EADS says continuing BAE merger talks with govts

BERLIN, Oct 6 (Reuters) - EADS is continuing "constructive talks" with governments over its proposed $45 billion merger deal with BAE Systems and remains convinced that it is an excellent deal for Europe, a spokesman said on Saturday.

Tensions over the proposed supermerger spilled into the open on Friday, casting doubt on a rapidly approaching deadline as France, Britain and Germany jockeyed over the role of the state in the world's largest aerospace and arms group.

But EADS has been at pains to stress the merger proposal had not collapsed.

"We are continuing our constructive talks with the governments," the EADS spokesman said. "We remain convinced that we have made an excellent offer for Europe."

While both firms want a minimum government presence, mainly to protect BAE's defence interests in the United States, the deal has sparked a three-way political logjam.

France wants to keep a stake but will not rule out adding more, Germany wants to match France's role to avoid being left aside by Europe's other main powers, and Britain wants to cap state involvement, several people familiar with the talks said.
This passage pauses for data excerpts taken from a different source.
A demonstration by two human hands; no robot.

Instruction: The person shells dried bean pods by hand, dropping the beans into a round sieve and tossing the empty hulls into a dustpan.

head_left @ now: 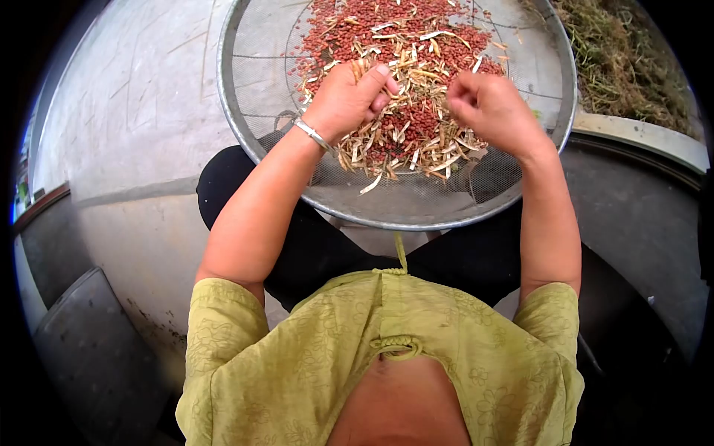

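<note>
Nearest the camera is the person's green patterned blouse (387, 372), short-sleeved, with dark trousers (312, 253) showing just beyond it over the lap. Resting across the knees is a round metal sieve (245, 126) with a fine mesh bottom and a grey rim, its near edge touching the trousers. Both bare forearms reach forward over that near rim. The left hand (349, 100), with a silver bangle (312, 135) at the wrist, is clenched around a small bunch of pale dry pods (362, 68) (their tips poke out above the thumb and curled fingers). The right hand (491, 108) hovers just beside it, fingers curled in toward the palm; whether it pinches anything cannot be told from this angle. Under and between the hands lies a loose heap of empty pod husks (416, 141), straw-coloured, spread over the middle of the mesh. Further in, toward the far side of the sieve, sits a wide layer of small red beans (416, 22) mixed with more husk scraps. Beyond the sieve to the right is a pile of dry greenish plant stalks (625, 59), and to the left a pale concrete floor (134, 111).
</note>
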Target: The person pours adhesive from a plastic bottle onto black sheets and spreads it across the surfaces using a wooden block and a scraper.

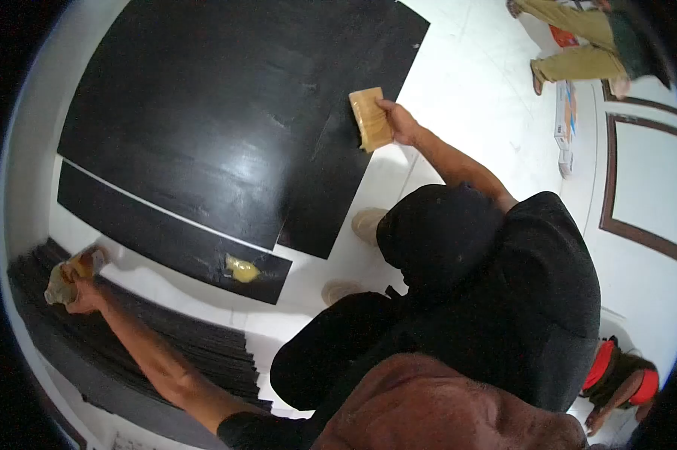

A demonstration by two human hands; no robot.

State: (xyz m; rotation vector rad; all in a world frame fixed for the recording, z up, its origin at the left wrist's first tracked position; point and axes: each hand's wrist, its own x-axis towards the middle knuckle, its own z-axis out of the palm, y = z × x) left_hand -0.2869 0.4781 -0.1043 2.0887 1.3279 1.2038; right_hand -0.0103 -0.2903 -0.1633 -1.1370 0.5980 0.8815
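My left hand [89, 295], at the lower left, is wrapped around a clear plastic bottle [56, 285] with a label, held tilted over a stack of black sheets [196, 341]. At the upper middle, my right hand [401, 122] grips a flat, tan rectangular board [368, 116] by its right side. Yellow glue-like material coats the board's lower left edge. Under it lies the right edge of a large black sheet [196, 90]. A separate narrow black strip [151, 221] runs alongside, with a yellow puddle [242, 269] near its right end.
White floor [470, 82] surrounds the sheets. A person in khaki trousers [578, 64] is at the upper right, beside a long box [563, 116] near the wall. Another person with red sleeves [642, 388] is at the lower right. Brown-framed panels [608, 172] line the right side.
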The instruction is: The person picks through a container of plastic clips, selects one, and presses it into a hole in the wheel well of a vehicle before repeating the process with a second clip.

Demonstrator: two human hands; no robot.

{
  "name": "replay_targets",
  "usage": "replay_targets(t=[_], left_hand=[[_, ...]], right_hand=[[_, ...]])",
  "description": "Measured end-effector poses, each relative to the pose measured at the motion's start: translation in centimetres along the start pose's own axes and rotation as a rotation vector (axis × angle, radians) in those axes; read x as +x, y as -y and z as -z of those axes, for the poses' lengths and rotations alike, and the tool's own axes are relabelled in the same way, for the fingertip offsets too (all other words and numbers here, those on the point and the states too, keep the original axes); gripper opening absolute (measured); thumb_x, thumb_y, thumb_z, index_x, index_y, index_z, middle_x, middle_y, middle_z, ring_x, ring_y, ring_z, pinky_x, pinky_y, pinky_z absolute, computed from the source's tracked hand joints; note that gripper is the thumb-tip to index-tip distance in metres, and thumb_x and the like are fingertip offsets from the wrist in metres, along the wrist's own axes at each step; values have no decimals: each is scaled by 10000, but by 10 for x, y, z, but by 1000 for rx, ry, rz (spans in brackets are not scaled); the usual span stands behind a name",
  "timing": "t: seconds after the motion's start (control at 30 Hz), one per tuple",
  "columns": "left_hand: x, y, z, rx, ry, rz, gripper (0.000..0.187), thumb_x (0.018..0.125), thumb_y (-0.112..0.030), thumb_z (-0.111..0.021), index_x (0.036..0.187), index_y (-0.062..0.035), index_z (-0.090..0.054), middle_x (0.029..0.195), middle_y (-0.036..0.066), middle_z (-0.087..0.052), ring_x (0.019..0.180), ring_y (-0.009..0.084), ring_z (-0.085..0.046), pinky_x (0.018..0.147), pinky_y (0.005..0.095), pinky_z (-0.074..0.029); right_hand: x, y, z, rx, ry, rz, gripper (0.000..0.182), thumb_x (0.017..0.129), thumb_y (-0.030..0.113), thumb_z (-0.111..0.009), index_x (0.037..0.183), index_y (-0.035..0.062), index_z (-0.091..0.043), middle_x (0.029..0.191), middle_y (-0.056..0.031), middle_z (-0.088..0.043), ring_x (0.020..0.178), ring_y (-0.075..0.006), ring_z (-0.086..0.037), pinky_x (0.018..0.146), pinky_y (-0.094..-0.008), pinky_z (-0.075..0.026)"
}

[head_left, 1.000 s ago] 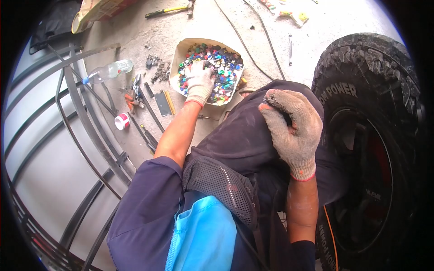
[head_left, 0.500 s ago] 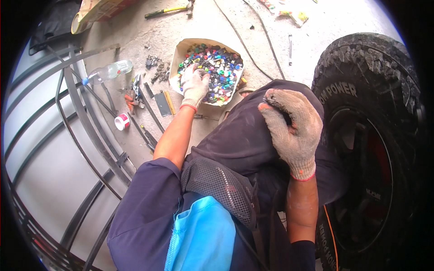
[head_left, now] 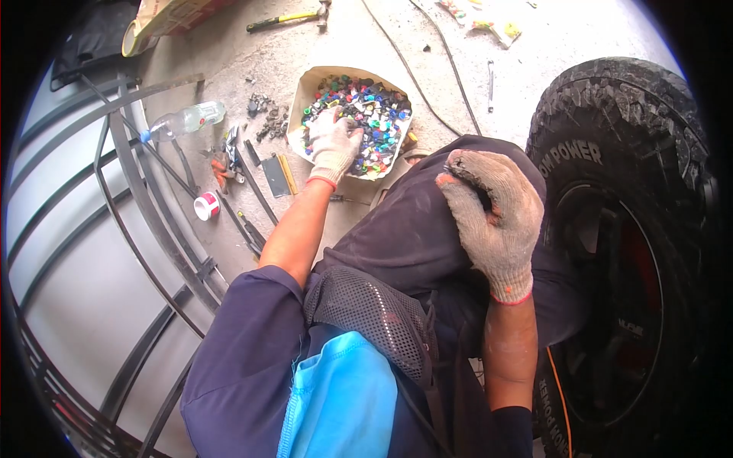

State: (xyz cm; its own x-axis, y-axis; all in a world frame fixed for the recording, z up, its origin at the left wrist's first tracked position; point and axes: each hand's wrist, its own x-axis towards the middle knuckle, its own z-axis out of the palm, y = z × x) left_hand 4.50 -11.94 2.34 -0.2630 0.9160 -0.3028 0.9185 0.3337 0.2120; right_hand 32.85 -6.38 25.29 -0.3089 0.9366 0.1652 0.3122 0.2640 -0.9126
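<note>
the small multicoloured plastic pieces (head_left: 382, 126) lay in an open pale container (head_left: 296, 130), where the gloved left hand (head_left: 334, 143) reached palm-down, its grip impossible to tell, while the gloved right hand (head_left: 498, 210) curled over the thigh (head_left: 397, 221), thumb bent toward fingers, any pinch unclear.

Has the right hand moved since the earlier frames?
No: judged against the tyre, the right hand shows no visible shift in any direction.
</note>
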Motion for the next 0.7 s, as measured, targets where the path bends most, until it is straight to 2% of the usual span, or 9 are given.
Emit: replay_targets(t=[0.27, 0.33, 0.4, 0.43, 0.47, 0.53, 0.57, 0.67, 0.7], left_hand=[[2, -13, -16, -3, -29, 71, 328, 867, -372, -745, 1083, -128, -781, 1488, 154, -544, 1396, 349, -456, 1162, 448, -345], [3, -7, -18, -36, -104, 43, 297, 858, -352, -743, 1034, -115, -778, 1408, 157, -608, 1303, 331, -556, 1093, 437, -425], [5, -13, 3, -341, 144, 405, 273, 853, -345, -735, 978, -104, -767, 1254, 155, -697, 1155, 324, -654, 990, 435, -498], [0, -13, 12, -451, -10, 298, 256, 848, -329, -739, 953, -95, -749, 1059, 146, -748, 999, 338, -701, 921, 425, -526], [8, 8, 2, -240, -246, -28, 267, 871, -253, -714, 1044, -50, -711, 951, 133, -750, 825, 261, -730, 841, 370, -568], [10, 23, -10, -598, -177, 287, 210, 870, -208, -699, 1003, -46, -690, 873, 102, -722, 688, 203, -699, 687, 339, -587], [6, -6, 33, -755, -60, 520, 193, 866, -163, -691, 1011, -38, -661, 830, 67, -689, 627, 176, -662, 583, 304, -564], [14, 30, 6, -996, -74, 475, 209, 866, -137, -686, 1037, -29, -634, 839, 55, -685, 642, 157, -659, 532, 274, -538], [13, 32, 5, -1005, -50, 539, 274, 866, -136, -678, 1114, -28, -632, 832, 48, -688, 612, 146, -648, 550, 293, -546]], right_hand=[[1, 0, 2, -11, -2, -7, 274, 777, 39, -827, 1031, 36, -724, 970, -117, -748, 865, -288, -717, 779, -373, -548], [1, -1, 2, -28, 2, 18, 276, 777, 38, -825, 1032, 35, -721, 965, -120, -746, 864, -288, -716, 773, -375, -548], [2, -1, 2, -30, 3, 21, 277, 776, 38, -824, 1032, 34, -720, 965, -121, -746, 863, -289, -715, 771, -377, -548], [1, -1, 2, -32, 5, 24, 278, 775, 39, -823, 1032, 33, -719, 964, -122, -745, 863, -290, -715, 769, -378, -548], [2, -2, 2, -30, 6, 23, 278, 775, 39, -823, 1032, 33, -719, 964, -122, -745, 863, -290, -715, 769, -378, -548], [2, -2, 1, -36, 5, 45, 278, 774, 42, -824, 1032, 31, -719, 964, -122, -745, 862, -291, -714, 768, -379, -548], [2, -2, 1, -35, 5, 48, 278, 774, 42, -824, 1032, 31, -719, 964, -122, -745, 862, -291, -714, 768, -379, -548], [2, -1, 2, -26, 7, 28, 280, 774, 42, -824, 1033, 30, -720, 966, -124, -744, 864, -295, -714, 771, -381, -549], [2, -1, 3, -34, 18, 39, 263, 788, 5, -818, 1032, 2, -719, 973, -134, -742, 861, -251, -719, 773, -339, -560]])
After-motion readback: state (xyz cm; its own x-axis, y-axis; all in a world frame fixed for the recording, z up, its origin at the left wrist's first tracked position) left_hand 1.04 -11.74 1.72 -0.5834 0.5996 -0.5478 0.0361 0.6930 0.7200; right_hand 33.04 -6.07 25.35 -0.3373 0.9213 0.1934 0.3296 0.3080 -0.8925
Time is running out before a UK stock market deadline of Oct. 10 for a blueprint of the deal, which affects national security interests on both sides of the Atlantic.

A French government source has said the deadline could be extended by 28 days, something the companies are so far reluctant to do in the absence of concrete progress.
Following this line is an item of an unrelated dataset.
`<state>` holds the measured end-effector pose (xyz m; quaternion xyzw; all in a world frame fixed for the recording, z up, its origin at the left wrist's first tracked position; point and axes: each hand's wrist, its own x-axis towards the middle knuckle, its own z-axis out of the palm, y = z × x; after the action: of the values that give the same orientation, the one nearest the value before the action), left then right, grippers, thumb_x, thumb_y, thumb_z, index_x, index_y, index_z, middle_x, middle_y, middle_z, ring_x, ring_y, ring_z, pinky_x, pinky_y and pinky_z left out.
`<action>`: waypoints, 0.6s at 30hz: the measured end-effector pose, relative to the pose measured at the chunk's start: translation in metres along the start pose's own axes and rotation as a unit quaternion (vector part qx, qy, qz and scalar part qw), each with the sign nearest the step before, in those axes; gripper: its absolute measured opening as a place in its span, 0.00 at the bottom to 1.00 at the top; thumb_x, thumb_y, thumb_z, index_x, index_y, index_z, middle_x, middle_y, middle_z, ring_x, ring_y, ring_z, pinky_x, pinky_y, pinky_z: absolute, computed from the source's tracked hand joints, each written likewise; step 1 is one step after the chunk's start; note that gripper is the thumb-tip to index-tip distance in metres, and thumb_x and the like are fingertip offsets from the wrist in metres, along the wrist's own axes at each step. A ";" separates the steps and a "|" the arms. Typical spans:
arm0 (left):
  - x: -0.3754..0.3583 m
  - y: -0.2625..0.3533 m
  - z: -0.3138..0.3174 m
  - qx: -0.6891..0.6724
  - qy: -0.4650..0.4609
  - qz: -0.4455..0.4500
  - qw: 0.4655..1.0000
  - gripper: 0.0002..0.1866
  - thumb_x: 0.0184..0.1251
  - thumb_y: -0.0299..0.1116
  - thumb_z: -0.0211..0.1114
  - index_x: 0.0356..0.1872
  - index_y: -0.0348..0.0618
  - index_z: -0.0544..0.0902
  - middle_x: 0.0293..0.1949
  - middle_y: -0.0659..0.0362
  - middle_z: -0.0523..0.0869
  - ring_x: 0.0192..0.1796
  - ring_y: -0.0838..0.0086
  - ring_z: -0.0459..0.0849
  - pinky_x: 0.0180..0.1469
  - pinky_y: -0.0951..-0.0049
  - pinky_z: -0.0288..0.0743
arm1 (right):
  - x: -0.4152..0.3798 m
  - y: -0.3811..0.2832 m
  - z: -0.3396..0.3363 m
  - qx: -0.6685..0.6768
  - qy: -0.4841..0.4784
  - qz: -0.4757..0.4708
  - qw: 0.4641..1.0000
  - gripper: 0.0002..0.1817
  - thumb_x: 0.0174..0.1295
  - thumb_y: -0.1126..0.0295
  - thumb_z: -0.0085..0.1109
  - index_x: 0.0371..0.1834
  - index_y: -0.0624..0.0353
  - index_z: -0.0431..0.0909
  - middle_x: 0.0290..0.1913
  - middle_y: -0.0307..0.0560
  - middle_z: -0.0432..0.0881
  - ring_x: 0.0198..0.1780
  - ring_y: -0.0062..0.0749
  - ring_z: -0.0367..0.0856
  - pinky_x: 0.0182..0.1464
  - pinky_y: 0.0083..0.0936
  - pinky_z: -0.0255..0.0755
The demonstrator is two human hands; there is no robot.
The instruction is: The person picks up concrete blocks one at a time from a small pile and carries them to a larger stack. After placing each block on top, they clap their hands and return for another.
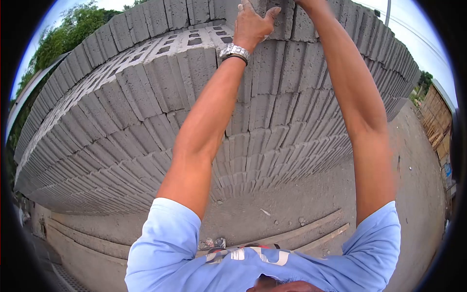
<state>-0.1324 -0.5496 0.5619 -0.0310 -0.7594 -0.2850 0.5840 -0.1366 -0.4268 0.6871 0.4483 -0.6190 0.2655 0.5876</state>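
Observation:
Both my arms reach up to the top of a tall stack of grey concrete blocks. My left hand, with a metal watch on its wrist, lies against a block in the upper row. Its thumb stands apart from the fingers, and the fingertips run to the top edge of the view. The right forearm stretches to the same upper row. Beyond the wrist, my right hand is cut off by the frame, so its hold on any block is hidden.
The stack curves away to both sides, with hollow block tops showing at the left. Wooden planks lie on the dirt ground below me. A woven-walled shed stands at the right, trees at the left.

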 end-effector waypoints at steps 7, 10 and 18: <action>-0.012 0.035 -0.001 -0.013 0.044 -0.099 0.994 0.45 0.67 0.59 0.60 0.68 0.25 0.64 0.54 0.28 0.78 0.60 0.38 0.76 0.62 0.53 0.71 | -0.171 0.034 -0.196 -0.081 -0.018 -0.051 0.995 0.15 0.66 0.56 0.60 0.49 0.50 0.85 0.48 0.43 0.84 0.54 0.34 0.78 0.60 0.33 0.68; -0.005 0.035 0.009 0.038 0.079 -0.064 0.994 0.41 0.68 0.57 0.59 0.66 0.26 0.67 0.49 0.29 0.81 0.56 0.37 0.79 0.58 0.52 0.74 | -0.258 0.050 -0.255 -0.146 -0.050 0.066 0.986 0.15 0.65 0.58 0.62 0.48 0.54 0.85 0.46 0.43 0.84 0.52 0.35 0.78 0.60 0.34 0.67; -0.003 0.013 0.018 0.057 0.030 -0.078 0.995 0.50 0.64 0.69 0.56 0.67 0.25 0.67 0.52 0.27 0.79 0.56 0.38 0.80 0.60 0.53 0.74 | -0.510 -0.017 -0.323 -0.111 -0.139 0.441 0.880 0.13 0.61 0.63 0.63 0.42 0.62 0.84 0.39 0.50 0.83 0.44 0.41 0.80 0.49 0.37 0.71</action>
<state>-0.1424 -0.5291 0.5619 0.0705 -0.7563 -0.2873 0.5835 -0.0110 -0.0345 0.2458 0.0929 -0.8533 0.3621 0.3634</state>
Senior aides to the leaders of all three countries held a video conference on Friday and "put everything on the table to see if we can go forward", the source added.

EADS and BAE denied a German report that this had resulted in deadlock and that the merger proposal had collapsed.

A French parliamentary source said last week that Hollande was ready to contact Merkel on the issue but there were no immediate signs of any planned contact.